TASK GOAL: Pictures must not appear in the copy. Restate exactly the lines below from the one with "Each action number" through the one with "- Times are", inclusive.

RECORDS TO USE:

+++++

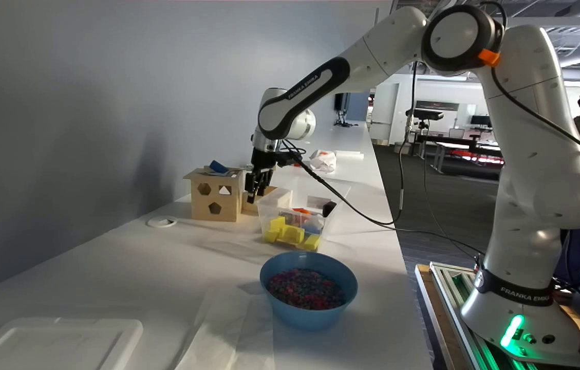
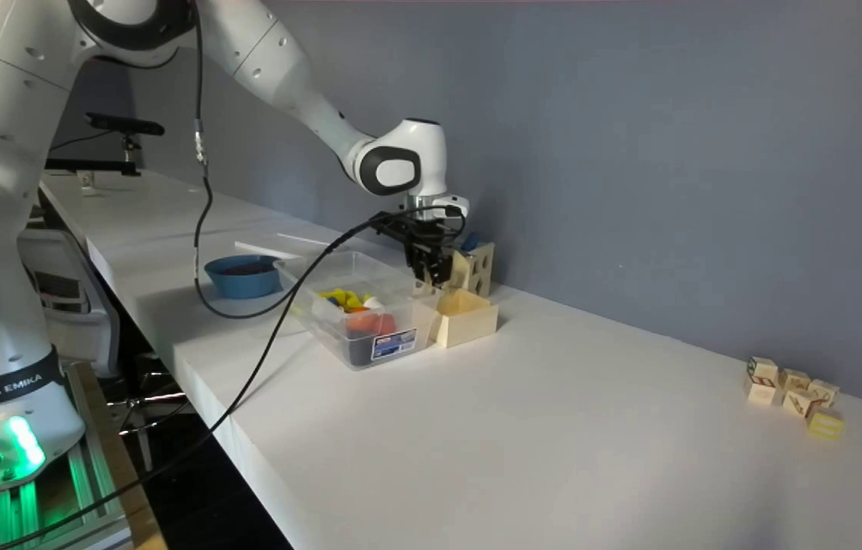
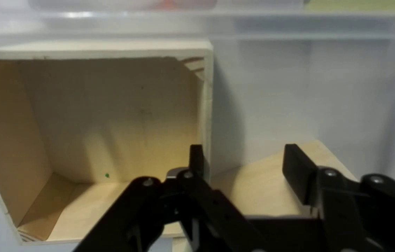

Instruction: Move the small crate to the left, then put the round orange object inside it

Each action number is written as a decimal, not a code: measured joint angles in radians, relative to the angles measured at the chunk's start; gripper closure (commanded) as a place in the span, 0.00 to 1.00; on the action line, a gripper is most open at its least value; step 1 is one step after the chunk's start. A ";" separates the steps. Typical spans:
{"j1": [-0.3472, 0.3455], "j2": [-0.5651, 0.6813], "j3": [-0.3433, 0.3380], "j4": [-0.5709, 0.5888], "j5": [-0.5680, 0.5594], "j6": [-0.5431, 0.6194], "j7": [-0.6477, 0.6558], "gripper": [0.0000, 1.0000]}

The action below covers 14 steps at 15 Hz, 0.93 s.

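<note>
Released gripper [image 3: 243,157] over the edge of the small crate [image 2: 467,327], beside the clear bin [image 2: 419,325]

The small crate stands level on the white table [image 2: 553,443], open side up, just beside the clear bin, on the side toward the grey wall [image 2: 667,168]. Whether crate and bin touch cannot be told. The gripper points down close to that side of the bin, its jaws well parted. In the wrist view one finger overlaps the crate's rim, while the other hangs apart from it, outside the crate; whether the first touches the wood is unclear.

Through the bin's side, in an exterior view, an orange item [image 2: 359,321] shows within; it is too blurred to tell whether it is round. Yellow pieces [image 1: 292,235] lie at one end inside the bin, and near that end stands the blue bowl [image 1: 307,317] with its reddish contents [image 1: 306,289]. The holed wooden cube [image 1: 214,198] stands near the bin, closer to the grey wall, with a blue piece [image 1: 219,167] at its top. Well apart from the bin, in an exterior view, small wooden blocks [image 2: 801,401] cluster beside the grey wall.
</note>
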 measured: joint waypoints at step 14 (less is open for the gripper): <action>-0.001 -0.062 -0.201 -0.107 -0.349 -0.043 0.315 0.98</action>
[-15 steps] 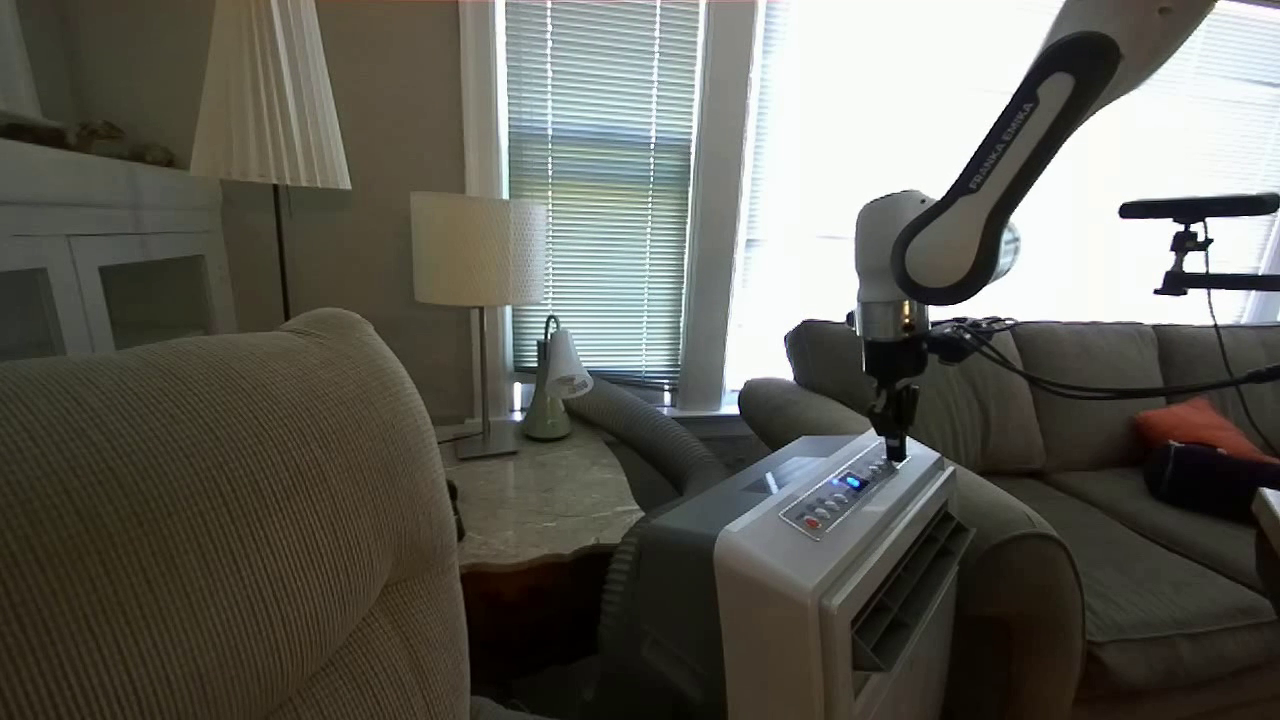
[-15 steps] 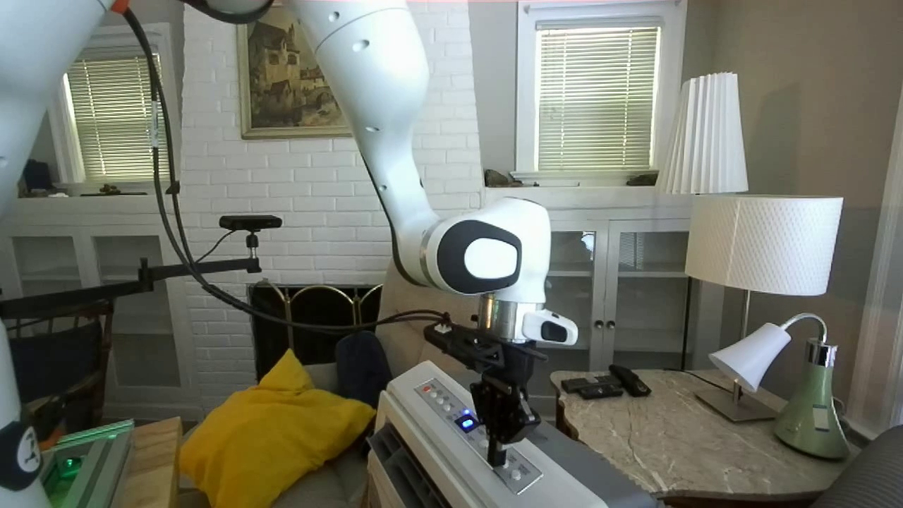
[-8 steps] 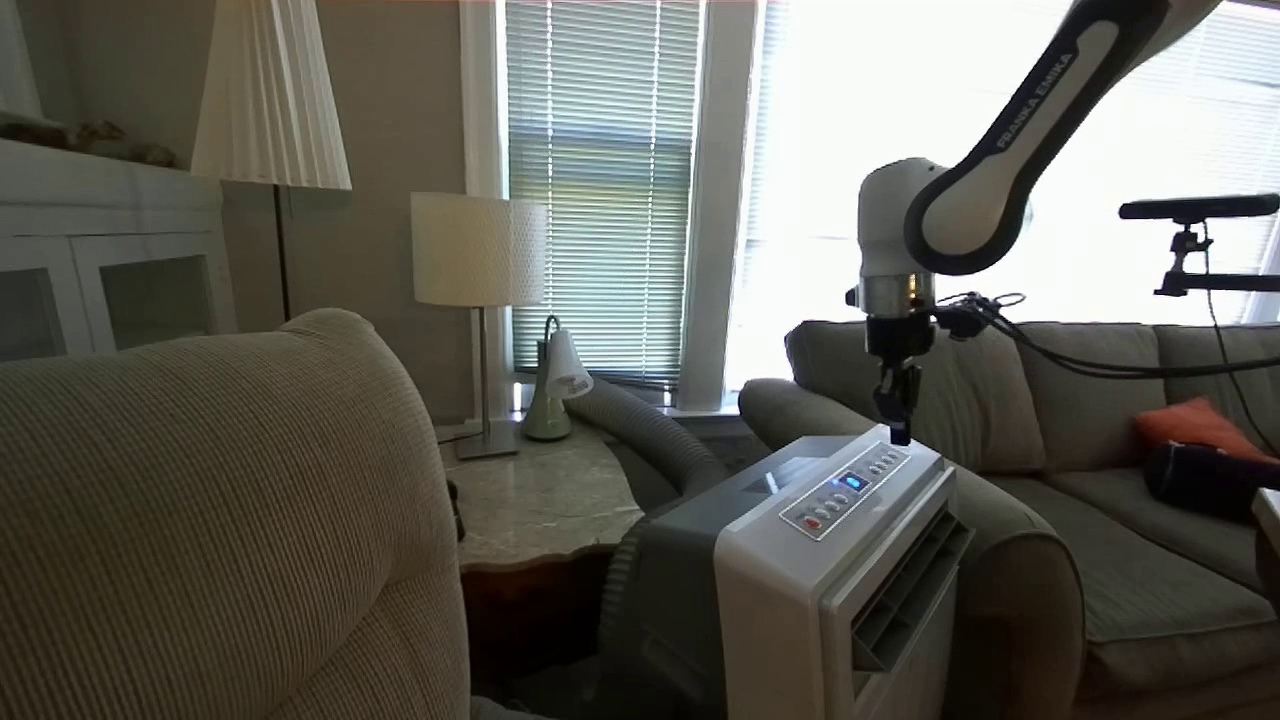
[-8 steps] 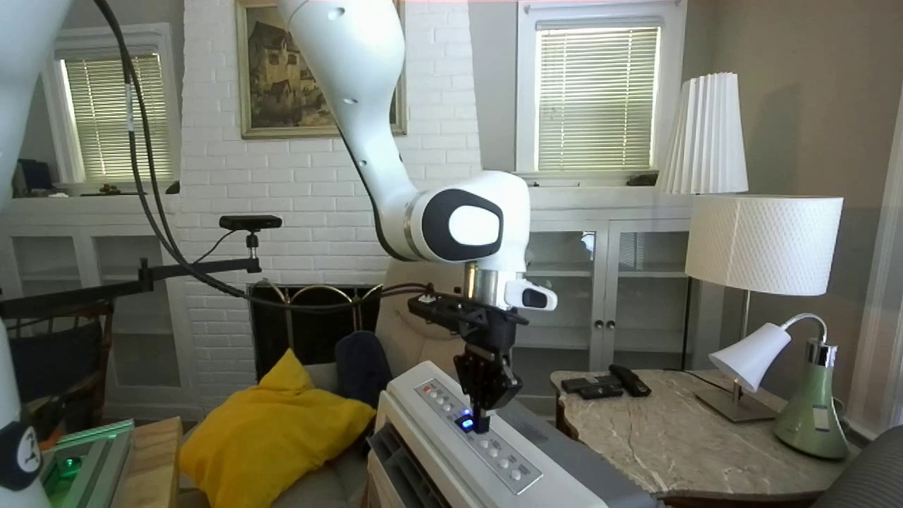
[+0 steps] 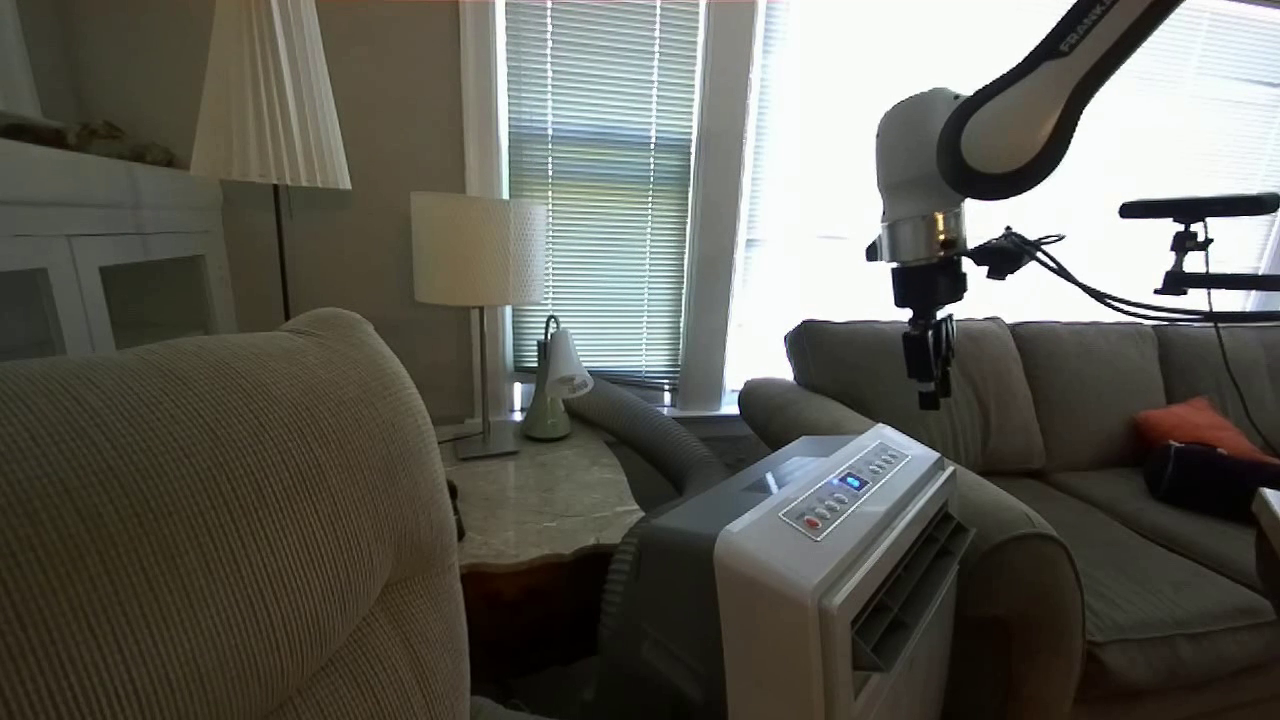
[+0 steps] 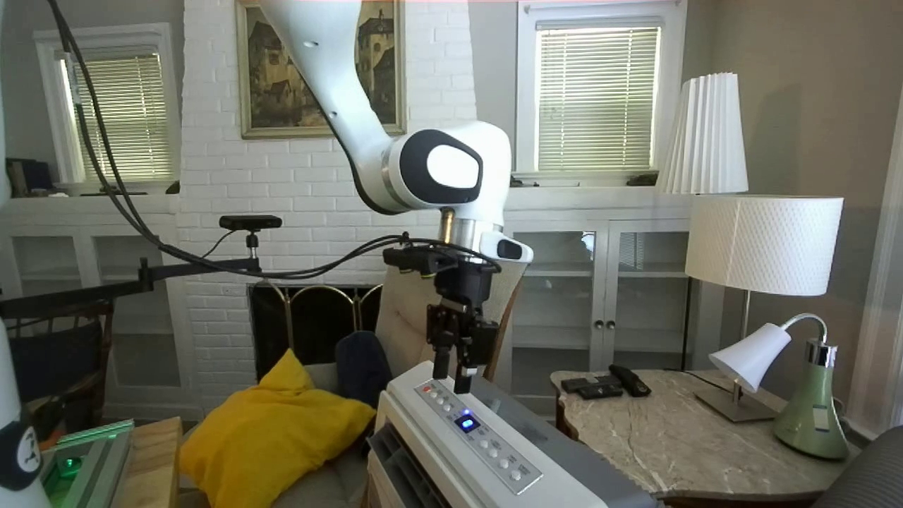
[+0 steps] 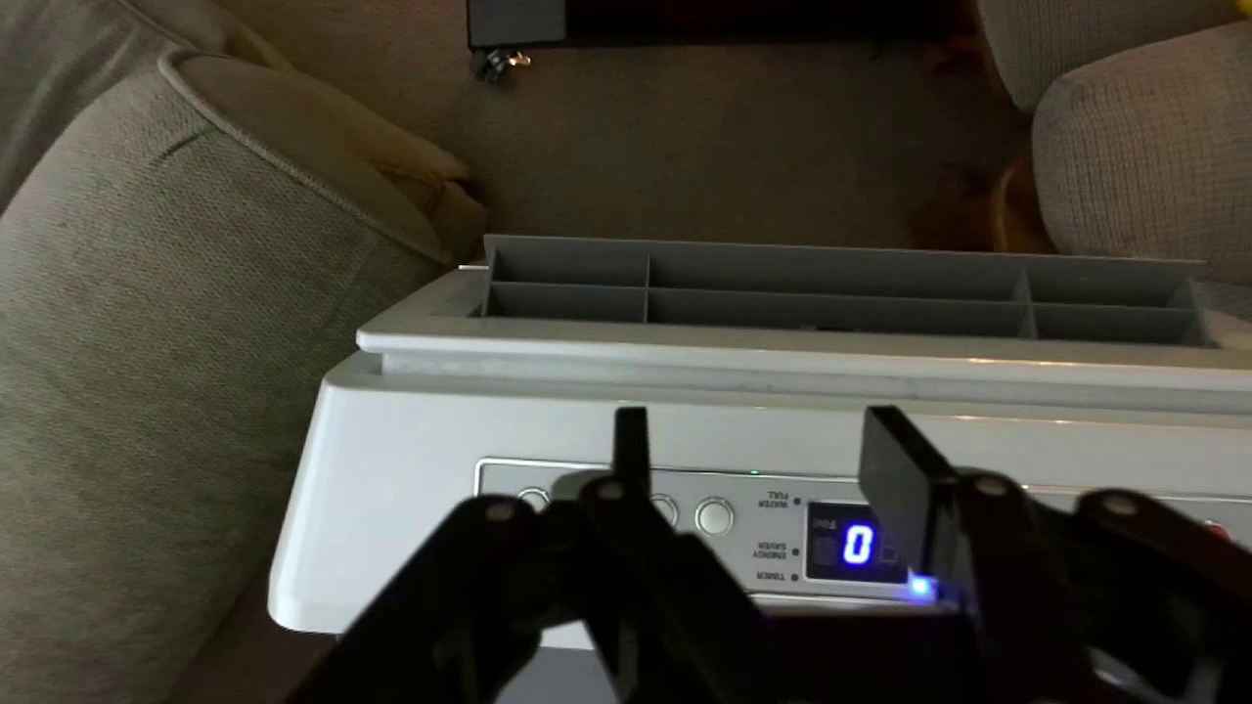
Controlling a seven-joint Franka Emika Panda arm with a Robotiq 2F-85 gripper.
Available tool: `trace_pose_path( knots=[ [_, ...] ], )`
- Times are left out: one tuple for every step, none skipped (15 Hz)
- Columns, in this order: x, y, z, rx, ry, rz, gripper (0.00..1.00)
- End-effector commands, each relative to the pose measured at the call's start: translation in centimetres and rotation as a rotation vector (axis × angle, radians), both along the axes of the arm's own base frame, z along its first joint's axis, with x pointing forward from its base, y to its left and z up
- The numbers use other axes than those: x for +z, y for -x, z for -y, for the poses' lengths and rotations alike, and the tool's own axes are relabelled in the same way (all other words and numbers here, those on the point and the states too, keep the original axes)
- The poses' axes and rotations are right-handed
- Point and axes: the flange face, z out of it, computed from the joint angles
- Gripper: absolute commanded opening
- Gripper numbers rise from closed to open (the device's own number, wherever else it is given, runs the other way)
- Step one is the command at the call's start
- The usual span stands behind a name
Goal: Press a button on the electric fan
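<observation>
The electric fan [image 5: 765, 570] is a white boxy unit with a slanted top and a slatted side vent [image 7: 841, 288]. Its control panel carries round buttons [image 6: 504, 463], a red button [image 5: 811, 522] and a lit blue display [image 6: 467, 423]. The display [image 7: 858, 545] shows a 0 in the wrist view. My gripper [image 6: 451, 375] hangs above the panel, pointing down, apart from it. In the wrist view the gripper [image 7: 758, 440] has its fingers spread with nothing between them. One finger [image 7: 631, 440] hides part of the row of buttons; the opposite finger [image 7: 895, 489] overlaps the display's edge.
A sofa [image 5: 1160, 560] stands beside the fan. Its grey hose [image 5: 650, 430] runs behind, past a marble-topped table [image 6: 677, 430] with a white-shaded lamp [image 6: 765, 247] and a green lamp [image 6: 815, 409]. A yellow cushion [image 6: 282, 437] and a beige armchair [image 5: 230, 520] are also near.
My gripper has risen from the button panel, where its tip was at the buttons, and now hangs well above it. Its fingers were together and are now spread. The fan has not moved.
</observation>
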Motion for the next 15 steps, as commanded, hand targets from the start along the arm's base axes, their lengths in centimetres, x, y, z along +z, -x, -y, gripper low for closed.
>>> trace_pose_path(
  knots=[
    [3.1, 1.8, -0.5, -0.035, 0.014, 0.001, 0.90],
    [3.7, 2.0, -0.6, -0.045, 0.020, -0.002, 0.96],
    [4.1, 2.1, -0.7, -0.057, 0.035, 0.001, 0.99],
    [4.5, 2.2, -0.7, -0.067, 0.044, 0.001, 1.00],
    [4.8, 2.3, -0.7, -0.074, 0.062, 0.016, 1.00],
    [3.9, 1.1, -0.6, -0.054, 0.023, 0.007, 0.99],
    [4.2, 1.3, -0.6, -0.060, 0.033, 0.013, 1.00],
    [4.3, 1.3, -0.6, -0.064, 0.036, 0.017, 1.00],
    [4.4, 1.3, -0.6, -0.066, 0.037, 0.018, 1.00],
    [4.4, 1.3, -0.6, -0.067, 0.037, 0.018, 1.00],
    [4.3, 1.4, -0.6, -0.067, 0.038, 0.017, 1.00],
    [4.3, 1.4, -0.6, -0.067, 0.038, 0.017, 1.00],
    [4.3, 1.4, -0.6, -0.067, 0.038, 0.016, 1.00],
    [4.3, 1.4, -0.6, -0.067, 0.038, 0.016, 1.00],
    [4.3, 1.4, -0.6, -0.067, 0.038, 0.015, 1.00]
  ],
)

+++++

TASK OUTPUT:
Each action number is written as a decimal, not a code: measured joint angles in radians, relative to the angles measured at the chunk's start; gripper closure (commanded) as a place in the span, 0.00 to 1.00; on the action line, a gripper is most open at its least value; step 1 is one step after the chunk's start. A ";" separates the steps. Typical spans:
{"j1": [-0.3472, 0.3455], "j2": [-0.5651, 0.6813], "j3": [-0.3433, 0.3380], "j4": [-0.5709, 0.5888], "j5": [-0.5680, 0.5594], "j6": [-0.5431, 0.6194], "j7": [-0.6477, 0.6558], "gripper": [0.0000, 1.0000]}

The action below covers 14 steps at 15 Hz, 0.93 s.

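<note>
Released gripper [image 3: 243,157] over the edge of the small crate [image 2: 467,327], beside the clear bin [image 2: 419,325]

The small crate stands level on the white table [image 2: 553,443], open side up, just beside the clear bin, on the side toward the grey wall [image 2: 667,168]. Whether crate and bin touch cannot be told. The gripper points down close to that side of the bin, its jaws well parted. In the wrist view one finger overlaps the crate's rim, while the other hangs apart from it, outside the crate; whether the first touches the wood is unclear.

Through the bin's side, in an exterior view, an orange item [image 2: 359,321] shows within; it is too blurred to tell whether it is round. Yellow pieces [image 1: 292,235] lie at one end inside the bin, and near that end stands the blue bowl [image 1: 307,317] with its reddish contents [image 1: 306,289]. The holed wooden cube [image 1: 214,198] stands near the bin, closer to the grey wall, with a blue piece [image 1: 219,167] at its top. Well apart from the bin, in an exterior view, small wooden blocks [image 2: 801,401] cluster beside the grey wall.
</note>
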 measured: joint waypoints at step 14 (less is open for the gripper): <action>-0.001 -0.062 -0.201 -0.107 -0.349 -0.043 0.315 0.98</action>
[-15 steps] 
[-15 steps] 
[-8 steps] 
[-8 steps] 
[+0 steps] 
[+0 steps] 
[+0 steps] 
Controlling a seven-joint Franka Emika Panda arm with a Robotiq 2F-85 gripper.
Available tool: `trace_pose_path( knots=[ [_, ...] ], )`
- Times are left out: one tuple for every step, none skipped (15 Hz)

No more work remains for this exercise.